Когда несварение несколько успокоилось, он отправился искать Лили, но обнаружил только Гудрун, перебирающую горы старых газет, – она клеила вырезки в массивный альбом, последний том из нескольких. Это развлечение занимало ее, сколько он ее помнил, а ее эклектичные вкусы уже стали тихим семейным анекдотом. Страницы, вырезанные из старых рассказов в картинках, боролись за место с религиозными текстами, с Partezettel – ничто не может сравниться в очаровании с полными обожания некрологами ненавидимых усопших, – а также с кричаще оформленными пакетиками из-под семян, кои перемежались фигурно вырезанными херувимами, букетиками цветов и девизами, сентиментальными девочками в обнимку со спаниелями или мальчиками с волчками или обручами.
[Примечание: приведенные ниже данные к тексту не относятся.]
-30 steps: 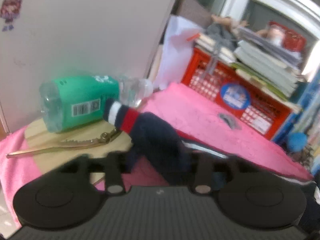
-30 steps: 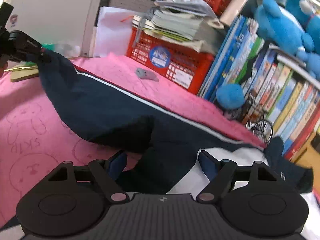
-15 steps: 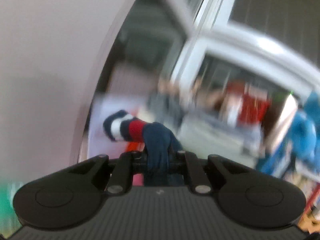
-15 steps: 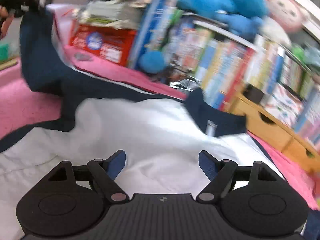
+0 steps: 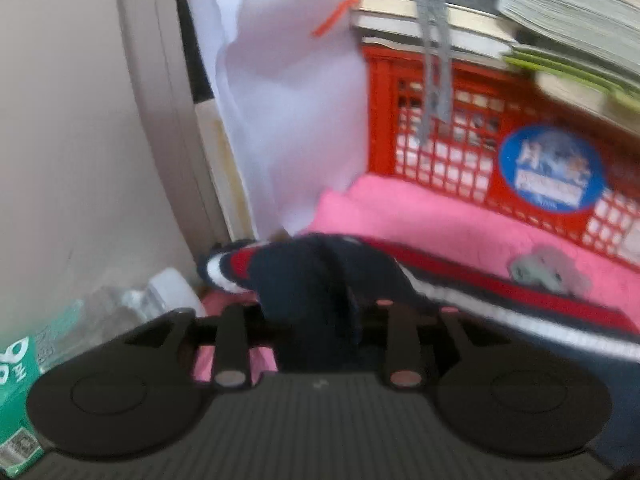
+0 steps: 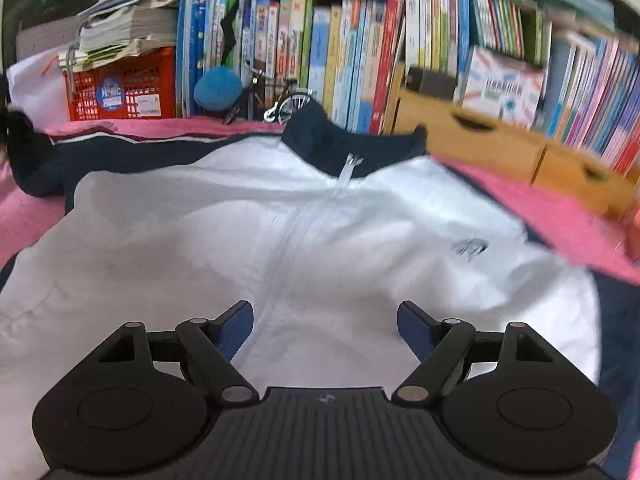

Обретались тут и многие рисунки детей Йозефа – столь невинно точные: вот уютно располневшая Матильда; его бывший протеже, Зигмунд Фрейд, едва различимый в сигарном дыму, а вот и бедный Großvater[67], мучительно похожий на крокетные воротца. Нашелся даже рисунок его самого: они идут с добрым другом Эрнстом Махом37, своими выдающимися бородами вперед, и машут руками, обсуждая какой-то путаный философский вопрос связи равновесия в обществе в целом и у отдельных индивидов, по их независимым открытиям, на примере жидкости в сообщающихся сосудах. Йозеф хорошо помнил тот вечер. И Дора, несомненно, тоже – она подошла слишком близко к рою свирепых пчел. Бедная девочка, хотя следом за одной пыткой подоспела вторая: ядовитые жала извлекали несколько часов, и лишь после этого отравление прекратилось; Дора терпела до последнего – не издала за все время ни звука.